■ **WHAT TO DO**
Take the data that follows and retype it word for word.
━━ GIVEN DATA
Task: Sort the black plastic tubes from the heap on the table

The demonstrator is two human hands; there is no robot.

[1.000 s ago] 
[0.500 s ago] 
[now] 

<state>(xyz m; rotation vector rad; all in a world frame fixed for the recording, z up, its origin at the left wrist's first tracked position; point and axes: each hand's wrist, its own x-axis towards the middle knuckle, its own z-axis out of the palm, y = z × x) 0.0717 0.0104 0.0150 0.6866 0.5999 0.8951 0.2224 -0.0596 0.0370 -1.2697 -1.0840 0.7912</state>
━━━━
■ **TASK OUTPUT**
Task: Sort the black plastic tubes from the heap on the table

The demonstrator is two human hands; there is no robot.

[1.000 s ago] 
[0.500 s ago] 
[now] 

<state>(xyz m; rotation vector rad; all in a world frame fixed for the recording, z up, its origin at the left wrist's first tracked position; point and axes: each hand's wrist, its own x-axis towards the middle knuckle, its own z-axis out of the palm, y = z × x) 0.0717 0.0104 0.0150 0.6866 0.5999 0.8951 0.2224 -0.0596 0.0370 -1.2697 -1.0840 0.7912</state>

This finishes the answer.